The number of investors that are still sitting in cash from way back then is mind boggling! Do you take a long time making decisions? Are you worried about making the wrong choice with your investments and therefore don’t take any action? Do you analyze all the options but later on kick yourself seeing that so many opportunities have passed you by?
If any of these questions resonate with you, it’s likely that you suffer from paralysis by analysis! Here are a few steps to consider and break free of this condition:
- Crystalize the objective – The first step in overcoming paralysis by analysis is to truly understand your goal and timeline. Not everything is accomplished in one day. Your end goal will come to you by taking action but you must avoid being overwhelmed with a multitude of choices or an instant desire for perfection.

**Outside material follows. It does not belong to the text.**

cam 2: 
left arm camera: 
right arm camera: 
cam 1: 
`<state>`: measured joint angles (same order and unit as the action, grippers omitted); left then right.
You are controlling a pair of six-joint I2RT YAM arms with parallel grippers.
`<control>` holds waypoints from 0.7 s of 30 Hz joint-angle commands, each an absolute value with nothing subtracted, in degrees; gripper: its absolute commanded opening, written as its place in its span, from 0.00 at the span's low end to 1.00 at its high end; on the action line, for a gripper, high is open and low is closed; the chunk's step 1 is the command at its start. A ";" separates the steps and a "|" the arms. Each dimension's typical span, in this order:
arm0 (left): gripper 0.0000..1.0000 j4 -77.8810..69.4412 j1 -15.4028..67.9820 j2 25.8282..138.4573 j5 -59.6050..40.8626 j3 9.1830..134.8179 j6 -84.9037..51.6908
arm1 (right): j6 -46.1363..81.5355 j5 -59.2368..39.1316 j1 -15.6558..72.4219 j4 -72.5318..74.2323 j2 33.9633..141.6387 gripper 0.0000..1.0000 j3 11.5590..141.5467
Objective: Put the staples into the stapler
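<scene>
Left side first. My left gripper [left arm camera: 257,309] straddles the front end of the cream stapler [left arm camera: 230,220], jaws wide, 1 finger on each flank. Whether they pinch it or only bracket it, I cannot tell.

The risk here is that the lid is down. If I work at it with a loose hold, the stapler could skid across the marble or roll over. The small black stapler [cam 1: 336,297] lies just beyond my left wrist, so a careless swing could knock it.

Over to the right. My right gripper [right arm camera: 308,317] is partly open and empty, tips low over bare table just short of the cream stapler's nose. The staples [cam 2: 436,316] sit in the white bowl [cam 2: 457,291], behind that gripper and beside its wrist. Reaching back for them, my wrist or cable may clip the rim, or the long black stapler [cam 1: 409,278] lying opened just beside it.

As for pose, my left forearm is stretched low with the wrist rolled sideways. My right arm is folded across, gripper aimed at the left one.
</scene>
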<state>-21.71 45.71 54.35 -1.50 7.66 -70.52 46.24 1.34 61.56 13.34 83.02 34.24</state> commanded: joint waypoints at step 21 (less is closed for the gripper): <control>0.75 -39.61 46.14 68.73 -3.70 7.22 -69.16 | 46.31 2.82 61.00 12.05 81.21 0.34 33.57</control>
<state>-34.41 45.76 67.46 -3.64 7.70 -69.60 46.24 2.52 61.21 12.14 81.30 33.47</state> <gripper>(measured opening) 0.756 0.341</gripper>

- Rip the Band-Aid off! – This is obviously much easier said than done. Advising someone who overanalyzes and is prone to being indecisive, will not likely yield in a comfortable transition. There are occasions, however, where “going all in” makes sense. Practice taking small action steps that lead you to becoming confident and decisive. Once you realize that making small mistakes doesn’t always derail the end goal, you will be that much closer to breaking free of larger decisions that demand your action.
- No rearview mirror needed – Paralysis by analysis can creep into your portfolio if you continuously kick yourself for past mistakes. We can learn from history but hanging on to the past can have serious negative consequences. History doesn’t necessarily repeat itself and sometimes a fresh start is exactly what you need to break through. Be forward looking as opposed to focusing so much on what has or has not happened before.
- Tip-toe in the water – The typical investing approach to “tip toeing into the water” is basically dollar cost averaging. As opposed to going all in at once you may be more comfortable with more of a phased or stair-step strategy. Another way to implement a plan like this is to invest your idle cash in thirds towards your established target allocation. Ideally you should select trigger points when the market is showing weakness. Keep in mind that once you begin this course of action you must commit to completing it.
- Declutter! – Most people can’t park their car in their own garage due to all the junk that has piled up over the years. Your investment portfolio and the decisions (or lack thereof) can become very much like an unusable garage! Simply get rid of what you don’t need. If you have investments that aren’t in line with a solid plan…dump them now and don’t look back. If you’re interviewing financial advisors and there are clearly some poor choices, don’t even meet with them. Why spend time and not advance a decision due to energy being wasted on distractions?
- Delegate it to a pro! – Let’s put it this way…. If you had a financial advisor who got nervous at key stock market milestones and stayed in cash far too long while the market took off to set new record highs….you would fire them, right? If that financial advisor is YOU…it might be time to fire yourself! You may be very intelligent, perform tremendous due diligence (almost to a fault), and of course have your best interest in mind; but if you don’t have a clear and decisive investment strategy, you’re simply not capable of optimally managing your investments.